— Там, откуда я родом, таких еще много, — бросил Грон. Оборванец фыркнул, устроился поудобней и важно заговорил:
— Ну, наниматель, что тебя интересует? Грон усмехнулся:
— Расскажи мне о городе. Все, что знаешь. Просто мели языком, а когда меня заинтересуют какие-то подробности, то я спрошу.
Оборванец, важно задрав подбородок, начал:
— Нграмк — лучший город мира, потому что он — самая большая клоака, которая только может существовать в пределах Ооконы…
Через четыре часа Грон заказал еще пива и рыбы. А когда они, изрядно набравшись, выползли на улицу, Вграм, как звали оборванца, окинув одеяние Грона оценивающим взглядом, будто впервые его увидел, твердо заявил:
— Тебе надо сменить одежку. Ты чертовски хороший собутыльник, но если мы с тобой завалимся добавить куда-то еще, кроме заведения матушки Толстухи, то на тебя будут сильно коситься. А возможно, и донесут портовому надсмотрщику за иноземцами. — Он постоял, покачиваясь, о чем-то напряженно размышляя, потом резко, чуть не шмякнувшись на землю, повернулся и заявил: — Иди-ка обратно и подожди меня.
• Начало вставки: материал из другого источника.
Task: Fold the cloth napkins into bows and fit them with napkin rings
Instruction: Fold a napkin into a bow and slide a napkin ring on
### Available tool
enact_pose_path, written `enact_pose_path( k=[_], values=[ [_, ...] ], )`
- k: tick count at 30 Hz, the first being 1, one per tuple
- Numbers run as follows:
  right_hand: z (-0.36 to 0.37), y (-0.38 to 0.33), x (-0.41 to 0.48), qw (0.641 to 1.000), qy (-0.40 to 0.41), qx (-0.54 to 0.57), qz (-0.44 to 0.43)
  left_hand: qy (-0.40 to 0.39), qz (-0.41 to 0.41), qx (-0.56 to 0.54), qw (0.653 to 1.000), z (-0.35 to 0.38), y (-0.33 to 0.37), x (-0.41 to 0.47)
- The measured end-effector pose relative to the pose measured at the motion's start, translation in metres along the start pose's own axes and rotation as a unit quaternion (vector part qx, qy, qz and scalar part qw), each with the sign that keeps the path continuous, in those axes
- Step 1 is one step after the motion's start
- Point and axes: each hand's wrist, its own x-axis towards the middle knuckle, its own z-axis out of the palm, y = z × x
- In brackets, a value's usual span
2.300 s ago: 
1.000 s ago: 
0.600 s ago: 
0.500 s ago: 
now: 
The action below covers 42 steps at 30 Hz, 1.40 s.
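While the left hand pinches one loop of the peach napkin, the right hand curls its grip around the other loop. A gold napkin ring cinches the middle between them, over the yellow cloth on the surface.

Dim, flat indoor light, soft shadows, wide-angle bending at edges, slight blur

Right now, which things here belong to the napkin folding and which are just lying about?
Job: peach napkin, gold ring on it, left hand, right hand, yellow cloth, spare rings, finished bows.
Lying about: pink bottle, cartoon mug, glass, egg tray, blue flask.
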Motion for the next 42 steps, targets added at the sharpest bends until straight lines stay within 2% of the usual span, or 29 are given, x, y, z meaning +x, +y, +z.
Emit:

И, прежде чем Грон успел что-то сказать, исчез в темноте. Грон несколько мгновений стоял, тупо глядя в темноту и понимая, что он только что упустил шанс спокойно выбраться из города. А затем, решив, что, судя по тому, как он лопухнулся после всего лишь восьмого кувшина пива, в его подготовке наличествуют серьезные пробелы, двинулся обратно к матушке Толстухе.
Хотя Грон его уже и не ждал, оборванец появился спустя полчаса. Бросив перед Гроном драную столу, он гордо произнес:
— С тебя двадцать монет. Золотарь согласился расстаться со своим тряпьем только за такую цену.
Грон осмотрел ощутимо пованивающее одеяние, сморщил ног и поинтересовался:
— А почему золотарь? Оборванец удивился:
— А кем в Горгосе еще может быть иноземец? Только рабом пилигримом или золотарем. Хотя нет, — он ехидно хмыкнул, — еще свиногоном, но их не пускают в пределы города, потому что от них воняет еще хлеще, чем от золотарей. А еще бродячим акробатом, но этого нигде поблизости не наблюдалось. Да и не подойдет это тебе. Потому как тогда тебя вполне могут в любой таверне заставить показывать представление. Понял, пилигрим? — И он захохотал.
Грон взял столу, поднес ее к еле дававшему свет фитильку масляной лампы, оглядел и негромко бросил:
— Два щерника.
— Идет, — весело согласился оборванец, чем навел Грона на мысль, что эта грязная тряпка досталась ему бесплатно.
Грон окинул взглядом зал. В заведении царил густой сумрак, слегка рассеиваемый только светом очага, в котором горели сухие бычьи лепешки. Никому не было дела до того, что происходит вокруг. Грон приподнялся и, быстро стянув белый балахон пилигрима, натянул принесенную столу. Поведя плечами, он пробурчал:
— Не очень удобный наряд для золотаря. Вграм радостно гыкнул:
— Все иноземцы в Горгосе носят столу. — Он протянул руку и, сохраняя на лице торжествующую улыбку, сгреб со стола его белый балахон: — А это я куда-нибудь пристрою так, чтобы никто не видел.
Грон насторожился. У оборванца явно был слишком довольный вид для того, кто сегодня заработал лишь на вшивый ужин из тухлой рыбы с дрянным пивцом и пару медных щерников. Но Вграм уже резво вскочил на ноги и рванул к выходу. Грон постоял и медленно двинулся следом за ним. Ему очень не нравилось это неестественное веселье оборванца. Когда до двери осталось шага четыре, Вграм обернулся, снова растянул губы в улыбке, которая показалась Грону злорадной, и, ускорив шаги, выскочил на улицу. Подозрения Грона переросли в уверенность, и он остановился перед самой дверью. Ясно, что за дверью его кто-то ждал. Намерения тоже были вполне прогнозируемые и колебались между убийством и продажей в рабство.